HOUSTON - The First Court of Appeals on Thursday reversed a ruling denying a motion to dismiss a defamation lawsuit brought by a renowned heart surgeon against several media defendants.
The opinion states that Dr. O. Howard “Bud” Frazier pioneered the Left Ventricular Assist Device, a surgically implanted medical device that assists a patient’s heart with circulating blood when it can no longer do so on its own.
In 2018, ProPublica and its journalist, Charles Ornstein, along with Hearst Newspapers (The Houston Chronicle) and its journalist, Michael Hixenbaugh, jointly published an article about Frazier’s work, titled “A Pioneering Heart Surgeon’s Secret History of Research Violations, Conflicts of Interest and Poor Outcomes.”
According to the opinion, Frazier sued the publishers for defamation, asserting that the article constituted “a vicious and utterly ill-founded libel” that “reduced his life-saving accomplishments to no more than a quest for personal glory at the expense of his patients’ health.”

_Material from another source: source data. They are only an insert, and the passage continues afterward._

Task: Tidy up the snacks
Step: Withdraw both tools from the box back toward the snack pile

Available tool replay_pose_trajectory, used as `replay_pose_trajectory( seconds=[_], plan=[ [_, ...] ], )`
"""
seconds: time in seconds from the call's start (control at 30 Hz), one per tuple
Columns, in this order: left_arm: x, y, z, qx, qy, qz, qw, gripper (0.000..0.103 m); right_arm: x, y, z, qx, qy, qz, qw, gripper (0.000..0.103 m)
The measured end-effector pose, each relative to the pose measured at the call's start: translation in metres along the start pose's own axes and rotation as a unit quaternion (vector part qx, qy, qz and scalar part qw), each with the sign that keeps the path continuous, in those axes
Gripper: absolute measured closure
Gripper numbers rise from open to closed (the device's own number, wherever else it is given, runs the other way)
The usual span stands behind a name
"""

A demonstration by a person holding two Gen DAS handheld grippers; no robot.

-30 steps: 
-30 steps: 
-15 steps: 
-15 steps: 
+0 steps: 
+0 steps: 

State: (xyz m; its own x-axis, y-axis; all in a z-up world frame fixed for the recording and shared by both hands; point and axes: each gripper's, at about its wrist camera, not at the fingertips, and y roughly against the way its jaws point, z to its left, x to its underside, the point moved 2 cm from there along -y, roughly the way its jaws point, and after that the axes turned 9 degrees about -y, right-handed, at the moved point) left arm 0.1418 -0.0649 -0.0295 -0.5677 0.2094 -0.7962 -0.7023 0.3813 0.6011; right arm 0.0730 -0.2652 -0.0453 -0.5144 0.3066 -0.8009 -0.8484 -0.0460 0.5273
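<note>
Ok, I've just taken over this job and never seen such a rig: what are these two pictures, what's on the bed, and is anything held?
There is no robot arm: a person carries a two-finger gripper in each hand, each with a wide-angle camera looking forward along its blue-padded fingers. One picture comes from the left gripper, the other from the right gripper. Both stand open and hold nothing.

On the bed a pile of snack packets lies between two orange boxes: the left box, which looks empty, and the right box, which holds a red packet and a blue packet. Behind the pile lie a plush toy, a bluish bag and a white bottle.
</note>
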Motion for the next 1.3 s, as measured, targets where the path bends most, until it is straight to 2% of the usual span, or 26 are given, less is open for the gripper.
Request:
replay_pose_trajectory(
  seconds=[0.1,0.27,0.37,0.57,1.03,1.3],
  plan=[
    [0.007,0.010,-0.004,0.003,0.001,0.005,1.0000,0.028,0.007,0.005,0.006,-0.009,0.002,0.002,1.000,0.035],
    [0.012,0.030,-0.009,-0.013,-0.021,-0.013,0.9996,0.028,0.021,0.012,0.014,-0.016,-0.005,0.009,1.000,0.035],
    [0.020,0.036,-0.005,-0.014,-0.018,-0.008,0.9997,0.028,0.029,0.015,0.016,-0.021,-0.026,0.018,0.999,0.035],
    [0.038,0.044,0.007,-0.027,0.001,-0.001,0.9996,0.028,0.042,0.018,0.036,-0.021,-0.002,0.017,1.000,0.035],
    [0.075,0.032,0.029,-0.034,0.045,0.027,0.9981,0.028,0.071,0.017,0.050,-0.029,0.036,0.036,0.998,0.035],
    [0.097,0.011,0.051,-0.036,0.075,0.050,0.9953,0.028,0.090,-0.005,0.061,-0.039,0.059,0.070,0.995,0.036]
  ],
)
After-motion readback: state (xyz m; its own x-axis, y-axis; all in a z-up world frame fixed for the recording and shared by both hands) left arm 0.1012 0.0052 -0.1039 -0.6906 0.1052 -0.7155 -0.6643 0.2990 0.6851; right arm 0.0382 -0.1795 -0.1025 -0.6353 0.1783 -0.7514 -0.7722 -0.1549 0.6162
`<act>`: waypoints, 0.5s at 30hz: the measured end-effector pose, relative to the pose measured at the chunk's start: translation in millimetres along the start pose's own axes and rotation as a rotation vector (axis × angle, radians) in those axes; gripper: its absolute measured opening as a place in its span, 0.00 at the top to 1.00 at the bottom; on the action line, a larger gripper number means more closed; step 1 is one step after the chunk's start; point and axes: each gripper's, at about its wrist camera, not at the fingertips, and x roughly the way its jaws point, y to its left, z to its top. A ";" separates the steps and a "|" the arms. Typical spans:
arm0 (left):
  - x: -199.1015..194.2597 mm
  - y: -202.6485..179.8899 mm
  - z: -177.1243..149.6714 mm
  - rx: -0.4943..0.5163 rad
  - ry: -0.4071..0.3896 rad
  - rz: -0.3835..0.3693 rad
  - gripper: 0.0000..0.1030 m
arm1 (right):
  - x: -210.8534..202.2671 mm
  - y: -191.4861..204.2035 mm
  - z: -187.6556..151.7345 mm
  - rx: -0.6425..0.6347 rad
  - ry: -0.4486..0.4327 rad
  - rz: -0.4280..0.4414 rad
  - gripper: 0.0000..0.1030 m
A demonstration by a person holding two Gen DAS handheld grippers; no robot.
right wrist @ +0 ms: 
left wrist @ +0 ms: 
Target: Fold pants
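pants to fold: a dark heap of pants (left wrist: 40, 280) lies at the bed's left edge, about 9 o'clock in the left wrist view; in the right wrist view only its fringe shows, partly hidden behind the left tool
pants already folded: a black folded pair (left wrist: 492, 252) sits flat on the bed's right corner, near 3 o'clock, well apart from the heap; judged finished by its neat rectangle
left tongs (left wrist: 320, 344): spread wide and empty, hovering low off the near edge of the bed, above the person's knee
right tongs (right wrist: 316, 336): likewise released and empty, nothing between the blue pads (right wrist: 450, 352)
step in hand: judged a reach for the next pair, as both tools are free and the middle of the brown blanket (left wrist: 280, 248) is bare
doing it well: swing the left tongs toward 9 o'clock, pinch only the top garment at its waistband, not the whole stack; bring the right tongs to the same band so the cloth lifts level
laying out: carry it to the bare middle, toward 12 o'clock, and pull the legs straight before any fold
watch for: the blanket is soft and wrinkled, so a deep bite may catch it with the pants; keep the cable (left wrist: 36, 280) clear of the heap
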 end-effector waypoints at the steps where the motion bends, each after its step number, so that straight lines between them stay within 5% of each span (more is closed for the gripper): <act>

Court records show this was the publishers’ second challenge.
The media defendants first moved to dismiss under the Texas Citizens Participation Act, and the trial court denied the motion.
The 14th Court reversed and remanded, concluding that the trial court erred in refusing to consider the publishers’ arguments and evidence in support of their defenses.
On remand, the publishers’ TCPA motion to dismiss was again denied, leading to another appeal.
On appeal, the media defendants contend that the trial court erred in denying their motion to dismiss the suit because Frazier did not meet his burden under the TCPA to establish the elements of his defamation claim and because the publishers established their defenses.
The 14th Court concluded that the publishers established by a preponderance of the evidence their defenses of substantial truth and non-actionable opinion, holding that the publishers are entitled to dismissal under the TCPA.